TASK TO COMPLETE ::
Word for word, repeat each line of the listing below.

DATA UNDER STUDY ::
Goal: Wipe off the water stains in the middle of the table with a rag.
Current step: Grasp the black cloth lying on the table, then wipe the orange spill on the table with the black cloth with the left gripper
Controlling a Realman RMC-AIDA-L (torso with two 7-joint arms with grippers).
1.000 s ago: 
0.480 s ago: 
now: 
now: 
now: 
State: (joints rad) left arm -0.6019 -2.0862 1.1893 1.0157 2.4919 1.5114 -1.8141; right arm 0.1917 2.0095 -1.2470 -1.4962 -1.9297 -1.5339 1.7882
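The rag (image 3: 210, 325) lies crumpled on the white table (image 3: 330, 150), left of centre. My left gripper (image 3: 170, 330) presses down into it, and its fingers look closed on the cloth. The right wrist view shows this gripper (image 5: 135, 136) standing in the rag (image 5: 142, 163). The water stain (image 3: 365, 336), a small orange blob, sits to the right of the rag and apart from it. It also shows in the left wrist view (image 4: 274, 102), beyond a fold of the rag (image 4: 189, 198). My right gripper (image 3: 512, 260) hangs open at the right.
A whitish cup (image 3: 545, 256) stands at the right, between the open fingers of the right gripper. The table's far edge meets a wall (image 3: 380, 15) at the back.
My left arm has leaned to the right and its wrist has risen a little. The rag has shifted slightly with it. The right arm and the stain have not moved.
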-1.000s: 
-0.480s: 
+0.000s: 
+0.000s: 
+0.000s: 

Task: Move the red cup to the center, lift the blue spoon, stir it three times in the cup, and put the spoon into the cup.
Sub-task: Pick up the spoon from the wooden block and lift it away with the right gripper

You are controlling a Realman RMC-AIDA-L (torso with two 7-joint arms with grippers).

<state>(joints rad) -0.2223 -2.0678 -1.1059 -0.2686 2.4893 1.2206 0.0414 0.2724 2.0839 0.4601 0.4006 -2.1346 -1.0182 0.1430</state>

RESPONSE FOR THIS EXERCISE ::
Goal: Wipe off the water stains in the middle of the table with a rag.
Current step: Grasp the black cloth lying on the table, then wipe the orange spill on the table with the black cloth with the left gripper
Controlling a Realman RMC-AIDA-L (torso with two 7-joint arms with grippers).
1.000 s ago: 
0.480 s ago: 
now: 
now: 
now: 
State: (joints rad) left arm -0.6019 -2.0862 1.1893 1.0157 2.4919 1.5114 -1.8141; right arm 0.1917 2.0095 -1.2470 -1.4962 -1.9297 -1.5339 1.7882
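The rag (image 3: 210, 325) lies crumpled on the white table (image 3: 330, 150), left of centre. My left gripper (image 3: 170, 330) presses down into it, and its fingers look closed on the cloth. The right wrist view shows this gripper (image 5: 135, 136) standing in the rag (image 5: 142, 163). The water stain (image 3: 365, 336), a small orange blob, sits to the right of the rag and apart from it. It also shows in the left wrist view (image 4: 274, 102), beyond a fold of the rag (image 4: 189, 198). My right gripper (image 3: 512, 260) hangs open at the right.
A whitish cup (image 3: 545, 256) stands at the right, between the open fingers of the right gripper. The table's far edge meets a wall (image 3: 380, 15) at the back.
My left arm has leaned to the right and its wrist has risen a little. The rag has shifted slightly with it. The right arm and the stain have not moved.
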-1.000s: 
-0.480s: 
+0.000s: 
+0.000s: 
+0.000s: 

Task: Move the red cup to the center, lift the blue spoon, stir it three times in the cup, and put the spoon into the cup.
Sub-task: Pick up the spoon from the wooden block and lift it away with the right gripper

You are controlling a Realman RMC-AIDA-L (torso with two 7-joint arms with grippers).

<state>(joints rad) -0.2223 -2.0678 -1.1059 -0.2686 2.4893 1.2206 0.0414 0.2724 2.0839 0.4601 0.4006 -2.1346 -1.0182 0.1430</state>

The exercise closes with this answer.